Farmácia não terá que pagar insalubridade a balconista

Uma balconista de farmácia entrou na justiça e pediu a condenação da farmácia em adicional de insalubridade, alegando que aplicava medicamentos injetáveis e manipulava materiais biológicos.
A funcionária alegou ainda que a sala existente na farmácia se enquadra como ambulatorial.

De acordo com o laudo pericial, ficou descaracterizada a insalubridade pelo agente biológico nas atividades da profissional durante todo o período de trabalho.
De acordo com a perícia, a balconista realmente exerceu a função de vendedora, com a possibilidade de aplicação de injetáveis, entretanto, constatou que “a atividade principal era vender medicamentos aos clientes da loja.

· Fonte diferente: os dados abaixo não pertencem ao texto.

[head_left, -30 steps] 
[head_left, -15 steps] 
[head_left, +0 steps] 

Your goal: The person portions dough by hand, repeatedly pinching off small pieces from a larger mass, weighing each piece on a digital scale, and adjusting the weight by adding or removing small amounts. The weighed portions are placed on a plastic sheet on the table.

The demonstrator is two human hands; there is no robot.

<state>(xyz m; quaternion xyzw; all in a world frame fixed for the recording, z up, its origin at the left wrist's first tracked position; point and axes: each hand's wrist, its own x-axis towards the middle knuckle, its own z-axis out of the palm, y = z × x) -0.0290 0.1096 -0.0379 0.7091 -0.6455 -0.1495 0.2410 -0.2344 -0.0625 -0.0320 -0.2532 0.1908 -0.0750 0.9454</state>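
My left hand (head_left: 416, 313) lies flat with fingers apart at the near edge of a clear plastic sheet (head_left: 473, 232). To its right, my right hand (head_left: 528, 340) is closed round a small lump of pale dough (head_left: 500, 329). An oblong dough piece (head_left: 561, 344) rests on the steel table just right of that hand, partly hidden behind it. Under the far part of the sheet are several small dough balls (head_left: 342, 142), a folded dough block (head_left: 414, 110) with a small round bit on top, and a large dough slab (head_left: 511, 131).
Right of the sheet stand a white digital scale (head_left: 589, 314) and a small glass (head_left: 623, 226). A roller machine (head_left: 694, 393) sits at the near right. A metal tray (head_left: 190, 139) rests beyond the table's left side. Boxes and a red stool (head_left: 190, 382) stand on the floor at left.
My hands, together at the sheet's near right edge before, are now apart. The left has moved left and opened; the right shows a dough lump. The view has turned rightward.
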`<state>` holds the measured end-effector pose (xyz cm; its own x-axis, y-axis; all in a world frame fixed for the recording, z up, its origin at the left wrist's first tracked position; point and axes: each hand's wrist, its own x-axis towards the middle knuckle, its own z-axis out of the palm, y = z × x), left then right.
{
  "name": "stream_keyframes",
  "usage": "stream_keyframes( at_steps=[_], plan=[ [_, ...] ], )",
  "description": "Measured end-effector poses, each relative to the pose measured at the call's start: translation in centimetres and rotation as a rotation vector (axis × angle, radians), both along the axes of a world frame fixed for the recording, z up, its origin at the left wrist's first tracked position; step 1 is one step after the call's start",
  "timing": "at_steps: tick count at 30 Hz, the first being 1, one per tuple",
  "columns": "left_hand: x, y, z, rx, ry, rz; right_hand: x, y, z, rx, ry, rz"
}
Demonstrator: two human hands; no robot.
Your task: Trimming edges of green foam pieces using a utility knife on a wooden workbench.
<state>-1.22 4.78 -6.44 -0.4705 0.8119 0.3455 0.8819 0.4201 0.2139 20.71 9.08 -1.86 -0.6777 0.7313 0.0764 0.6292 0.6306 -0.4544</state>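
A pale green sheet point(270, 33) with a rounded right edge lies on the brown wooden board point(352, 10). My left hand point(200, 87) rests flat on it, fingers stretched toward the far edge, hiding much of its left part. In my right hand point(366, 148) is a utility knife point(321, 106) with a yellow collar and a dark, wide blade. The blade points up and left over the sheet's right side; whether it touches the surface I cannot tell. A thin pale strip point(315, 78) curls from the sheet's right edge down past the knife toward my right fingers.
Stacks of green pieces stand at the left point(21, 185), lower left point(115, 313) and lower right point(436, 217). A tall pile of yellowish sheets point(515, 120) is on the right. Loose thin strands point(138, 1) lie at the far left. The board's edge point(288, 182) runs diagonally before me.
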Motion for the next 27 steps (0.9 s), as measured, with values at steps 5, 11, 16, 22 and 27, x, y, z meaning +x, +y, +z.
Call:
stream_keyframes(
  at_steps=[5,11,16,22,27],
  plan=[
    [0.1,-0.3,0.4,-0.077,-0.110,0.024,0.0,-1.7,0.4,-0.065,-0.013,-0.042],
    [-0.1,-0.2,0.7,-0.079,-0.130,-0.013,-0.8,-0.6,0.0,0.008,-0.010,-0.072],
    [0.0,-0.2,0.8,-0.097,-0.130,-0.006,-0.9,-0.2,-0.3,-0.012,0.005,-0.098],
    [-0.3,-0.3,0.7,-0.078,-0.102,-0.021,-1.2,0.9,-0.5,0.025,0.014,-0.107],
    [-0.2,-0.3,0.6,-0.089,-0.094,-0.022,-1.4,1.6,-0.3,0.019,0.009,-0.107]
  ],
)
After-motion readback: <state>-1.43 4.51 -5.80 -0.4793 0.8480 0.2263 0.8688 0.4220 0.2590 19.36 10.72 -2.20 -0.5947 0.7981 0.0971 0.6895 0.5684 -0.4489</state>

A ex-empregada informou que em certas receitas existe a necessidade de medicamento injetável, onde ela então aplicava as injeções”.

Outro ponto esclarecido pela perícia é que nenhum dos injetáveis aplicado foi para tratamento de doença, mas sim hormônios esteroides, anticoncepcionais, polivitamínicos e anti-inflamatórios. “Diante das amostragens, comprova-se a baixa porcentagem de aplicações, não enquadrando o contato permanente, além dos procedimentos serem em pessoas saudáveis conforme tipo de medicamento aplicado”.

No entendimento do julgador, não se pode generalizar e banalizar uma atividade e enquadrá-la como insalubre por questões teóricas sobre a matéria. Segundo ele, deve-se fazer a correta avaliação da situação de trabalho para enquadramento ou não na norma.

Deste modo, a Justiça do Trabalho negou o pedido de pagamento do adicional de insalubridade de grau médio.